*PROBLEM TO WORK ON:* Restate all of the data below word for word.
******
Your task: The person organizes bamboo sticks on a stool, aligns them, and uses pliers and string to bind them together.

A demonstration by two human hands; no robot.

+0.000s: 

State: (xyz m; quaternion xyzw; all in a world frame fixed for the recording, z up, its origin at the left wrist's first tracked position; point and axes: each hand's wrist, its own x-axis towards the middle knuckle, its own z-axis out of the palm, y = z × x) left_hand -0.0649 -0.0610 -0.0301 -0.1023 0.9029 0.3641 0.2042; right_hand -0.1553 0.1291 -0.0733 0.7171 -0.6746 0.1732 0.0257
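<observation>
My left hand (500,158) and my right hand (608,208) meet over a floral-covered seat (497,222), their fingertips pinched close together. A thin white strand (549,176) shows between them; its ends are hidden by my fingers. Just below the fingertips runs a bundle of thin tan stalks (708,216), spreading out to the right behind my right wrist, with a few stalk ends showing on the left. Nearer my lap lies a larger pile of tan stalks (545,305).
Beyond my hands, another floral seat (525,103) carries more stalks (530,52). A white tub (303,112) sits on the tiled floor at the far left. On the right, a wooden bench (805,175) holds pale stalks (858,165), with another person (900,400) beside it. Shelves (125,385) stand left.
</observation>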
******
*EXPECTED OUTPUT:*
Your task: The person organizes bamboo sticks on a stool, aligns them, and uses pliers and string to bind them together.

A demonstration by two human hands; no robot.

+0.000s: 

State: (xyz m; quaternion xyzw; all in a world frame fixed for the recording, z up, its origin at the left wrist's first tracked position; point and axes: each hand's wrist, its own x-axis towards the middle knuckle, its own z-axis out of the palm, y = z × x) left_hand -0.0649 -0.0610 -0.0301 -0.1023 0.9029 0.3641 0.2042; right_hand -0.1553 0.1291 -0.0733 0.7171 -0.6746 0.1732 0.0257
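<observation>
My left hand (500,158) and my right hand (608,208) meet over a floral-covered seat (497,222), their fingertips pinched close together. A thin white strand (549,176) shows between them; its ends are hidden by my fingers. Just below the fingertips runs a bundle of thin tan stalks (708,216), spreading out to the right behind my right wrist, with a few stalk ends showing on the left. Nearer my lap lies a larger pile of tan stalks (545,305).
Beyond my hands, another floral seat (525,103) carries more stalks (530,52). A white tub (303,112) sits on the tiled floor at the far left. On the right, a wooden bench (805,175) holds pale stalks (858,165), with another person (900,400) beside it. Shelves (125,385) stand left.
</observation>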

The submitted answer is complete.